Boatpost_007 - Spying on Ospreys at Tomales Bay
This past Monday, I turned 35, so for my weekly Going Outside I decided to just go fuck around in Tomales Bay with no plan, because it is the best place.
I woke up before 6 am, took a train-and-a-bus-and-a-bus, and 3.5 hours later, I was in Inverness.



It was a gloriously foggy morning. These are my absolute ideal conditions on Tomales Bay – high 50s/low 60s, calm wind and water, gray as all hell. This makes it worth the 5 am wake up time.


I enjoyed a few minutes of bliss in the cocoon of fog, but the sun quickly came out and burned it all off.
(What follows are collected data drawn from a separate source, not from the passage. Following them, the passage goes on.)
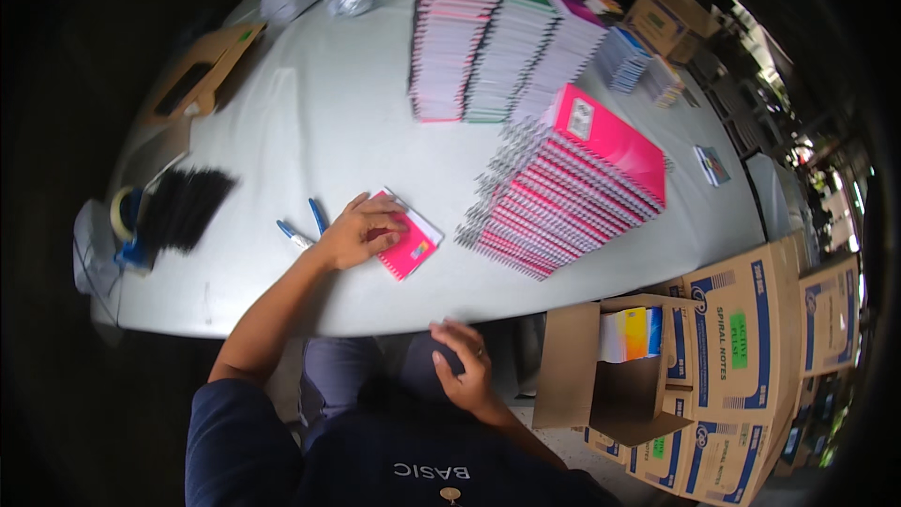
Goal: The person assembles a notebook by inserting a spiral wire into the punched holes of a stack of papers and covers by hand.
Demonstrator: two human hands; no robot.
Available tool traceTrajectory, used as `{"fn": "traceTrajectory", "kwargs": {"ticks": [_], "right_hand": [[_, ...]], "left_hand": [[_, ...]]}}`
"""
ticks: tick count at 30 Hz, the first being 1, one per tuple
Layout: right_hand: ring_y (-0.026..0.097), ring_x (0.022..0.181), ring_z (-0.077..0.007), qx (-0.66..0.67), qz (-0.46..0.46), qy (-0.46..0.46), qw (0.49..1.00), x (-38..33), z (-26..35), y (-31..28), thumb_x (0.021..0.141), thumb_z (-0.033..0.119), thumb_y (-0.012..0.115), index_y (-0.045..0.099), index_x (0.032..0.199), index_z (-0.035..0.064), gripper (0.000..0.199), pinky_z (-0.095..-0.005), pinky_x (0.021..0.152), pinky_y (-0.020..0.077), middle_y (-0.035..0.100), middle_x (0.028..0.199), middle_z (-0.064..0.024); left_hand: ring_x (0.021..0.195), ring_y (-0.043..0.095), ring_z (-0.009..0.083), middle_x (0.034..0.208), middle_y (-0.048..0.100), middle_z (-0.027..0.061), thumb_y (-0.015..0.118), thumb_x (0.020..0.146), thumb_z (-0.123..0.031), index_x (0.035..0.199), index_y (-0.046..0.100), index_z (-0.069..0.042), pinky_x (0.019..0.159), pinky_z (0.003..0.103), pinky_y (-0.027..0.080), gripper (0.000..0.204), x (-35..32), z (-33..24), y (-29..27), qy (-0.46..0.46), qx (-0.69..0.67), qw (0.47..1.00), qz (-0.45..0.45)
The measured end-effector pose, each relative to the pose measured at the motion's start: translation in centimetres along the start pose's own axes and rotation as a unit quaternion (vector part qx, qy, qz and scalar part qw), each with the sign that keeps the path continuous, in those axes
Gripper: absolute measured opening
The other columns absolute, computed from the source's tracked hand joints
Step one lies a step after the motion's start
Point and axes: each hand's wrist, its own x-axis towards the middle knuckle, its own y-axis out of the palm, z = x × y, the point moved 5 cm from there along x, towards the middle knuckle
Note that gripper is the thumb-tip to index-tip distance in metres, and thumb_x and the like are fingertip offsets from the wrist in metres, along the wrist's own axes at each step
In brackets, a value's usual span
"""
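Observation:
A small pink spiral notebook (413, 255) lies on the table near its front edge, and a white page edge shows along its right side. My left hand (364, 233) is on the notebook's upper left part, fingers bent over the cover and gripping it. Over my lap, just off the table edge, my right hand (464, 366) is empty with its fingers apart. To the notebook's right rises a tall stack of pink spiral notebooks (615, 145), fanned toward its base. Two blue pens or markers (317, 214) lie to the left of my left hand.
Red, green and purple notebook stacks (507, 47) stand at the back. At left are a black bristly bundle (188, 207), a tape dispenser (127, 221) and a cardboard piece (202, 75). An open carton (568, 357) holding colourful notebooks sits beside stacked cartons (751, 338) at lower right.

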Motion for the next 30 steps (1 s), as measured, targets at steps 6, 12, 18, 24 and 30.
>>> {"fn": "traceTrajectory", "kwargs": {"ticks": [6,12,18,24,30], "right_hand": [[0.048,0.116,-0.0297,-0.196,0.142,-0.104,0.965,3.9,0.8,6.5,0.072,0.014,0.072,0.056,0.119,0.0070,0.050,-0.0407,0.092,0.0386,0.057,0.121,-0.0094],[0.057,0.072,-0.0251,-0.091,0.080,-0.179,0.976,2.5,1.3,8.2,0.070,0.005,0.073,0.068,0.097,0.0065,0.027,-0.0338,0.065,0.0469,0.065,0.091,-0.0044],[0.058,0.066,-0.0300,-0.101,-0.065,-0.101,0.988,2.3,0.4,4.5,0.076,-0.003,0.066,0.065,0.092,-0.0030,0.015,-0.0397,0.060,0.0478,0.061,0.078,-0.0136],[0.058,0.082,-0.0305,-0.074,0.032,-0.125,0.989,2.9,1.0,7.8,0.073,0.001,0.070,0.061,0.105,-0.0001,0.034,-0.0378,0.072,0.0475,0.061,0.089,-0.0140],[0.032,0.132,-0.0263,0.111,-0.117,0.010,0.987,7.8,2.0,4.7,0.070,0.006,0.075,0.031,0.137,-0.0029,0.081,-0.0366,0.108,0.0257,0.041,0.137,-0.0169]], "left_hand": [[0.117,0.052,0.0237,0.102,0.068,0.0072,0.061,0.071,-0.012,0.063,0.063,-0.008,0.112,0.051,0.006,0.008,-4.5,1.1,-1.4,-0.034,-0.222,0.973,0.042],[0.085,0.063,0.0168,0.073,0.067,0.0044,0.060,0.075,-0.015,0.074,0.067,-0.003,0.112,0.046,0.015,0.014,-4.9,-2.7,1.1,0.012,-0.217,0.971,0.095],[0.128,0.033,0.0268,0.137,0.032,0.0169,0.059,0.087,-0.041,0.134,0.036,-0.005,0.103,0.039,0.030,0.064,-8.9,-2.7,0.4,-0.171,-0.289,0.887,-0.317],[0.095,0.054,0.0171,0.104,0.058,0.0126,0.067,0.085,-0.028,0.118,0.048,0.002,0.081,0.030,0.046,0.049,-12.8,-7.4,4.7,-0.248,-0.399,0.835,-0.286],[0.082,0.060,0.0123,0.089,0.067,0.0092,0.065,0.082,-0.001,0.101,0.062,0.002,0.076,0.026,0.048,0.019,-14.6,-8.2,-1.9,-0.119,-0.211,0.922,-0.302]]}}
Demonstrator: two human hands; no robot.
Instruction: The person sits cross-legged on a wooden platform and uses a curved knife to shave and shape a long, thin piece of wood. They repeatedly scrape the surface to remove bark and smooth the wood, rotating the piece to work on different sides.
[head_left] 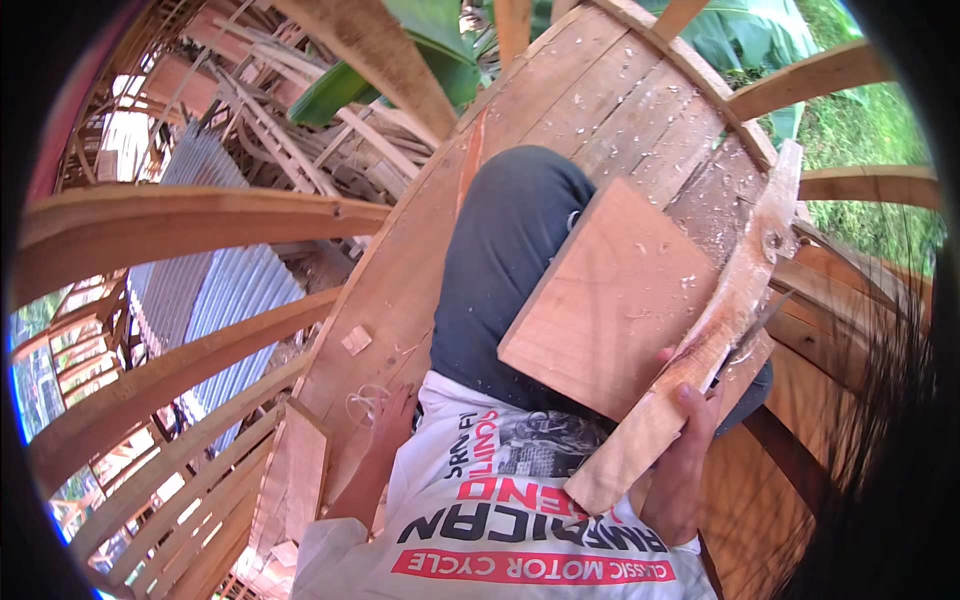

Making my way north on the bay, I began to see ghostly moon jellies blobbing their way through the water. I know I'm coming up on Heart's Desire beach when I come upon the Jelly Gyre - It's interesting to me how some combination of natural forces concentrates the jellies in Tomales Bay to a pretty confined area. I've never really seen them outside here.

When I'm holding my phone to record and not my paddle, I have about as much locomotion control as the jellies do. One of these days I want to get a waterproof GoPro or maybe just put my phone in a ziploc or something and try to get underwater footage of them. They're a highlight of my trip any time I'm out here.
I also saw lots of brown pelicans, even more than usual. This video is the single biggest group of them I've ever seen. On multiple occasions, I heard and felt a "whoosh" right above my head, and looked up to see a smaller group of them flying low overhead. They look prehistoric; there are many things about Point Reyes that, when it's a slow enough day with few enough people around, make you feel like you've been transported back in time a few hundred million years ago.
The part of the blog post where I talk at you about ospreys for several paragraphs
As I paddled up the coast, I kept hearing unfamiliar bird calls, loud ones, so I consulted the Merlin app. They were ospreys! I decided to paddle around and see if I could spot them; it sounded like there were several.
Eventually, I saw a massive nest way up in a chopped-off old tree. I really wish I had brought my binoculars, but from what I could tell it was a nest with a few young, maybe even older juveniles, and two parents. The adults circled overhead and everyone called back and forth periodically, echoing off the hillside all haunting-like. If you turn up the volume you can hear them in the video below.
cc: a wide shot of a beach with a small cliffside. the camera zooms in to a big nest on an old tree trunk, and you can hear ospreys calling to each other with a series of high-pitched chirps

Ospreys are a bird that weren't ever on my radar until very recently. Osprey is the brand of my backpacking backpack. I assumed ospreys lived somewhere else, somewhere more exotic. I didn't know much about them.
I wrote about this in another post, but a couple of months ago, I was hiking on Point Reyes, and ran into an older couple who had a scope set up looking at an osprey's nest, a few stories high in a tree.

When I got home from that hike, I did what I do when I see a cool plant, fungi, or creature for the first time, I go online and download every available piece of information about it to my brain, kicking out a couple of childhood memories and college friends' names to free up storage space.
Ospreys are cool as shit. Their diet is exclusively made up of fish. And I don't just mean little minnows, they can pull fish up to 4 pounds. They are engineered to be fish-grabbing machines: their outer toes are "reversible" (??) to form terrifying grappling hooks, and the bottoms of their feet have specialized scales to make them extra grippy.
Oh, and when they're diving for fish (from 30-130' in the air!), they can adjust their angle to account for the effect of refraction from the water, which causes the fish to appear in a slightly different location.


This is what an osprey looks like holding a fish, and this is the last thing you see before you die. Photos from AllAboutBirds and Mark Smith on youtube
I finally left the osprey zone, and decided to stop and rest at a beach. This is Laird's Landing, one of about a dozen or so along the western edge of the bay. Most days you can pull up to one of the smaller beaches and have it all to yourself.


I really could've just sat in the sand and stared at the water all day, but I had to get home to start getting ready for my birthday party the next day. By the time I got back to Chicken Ranch Beach, the whole world was enveloped in fog again.
I was lucky enough to get to see my ospreys one more time, circling overhead as I walked to the bus.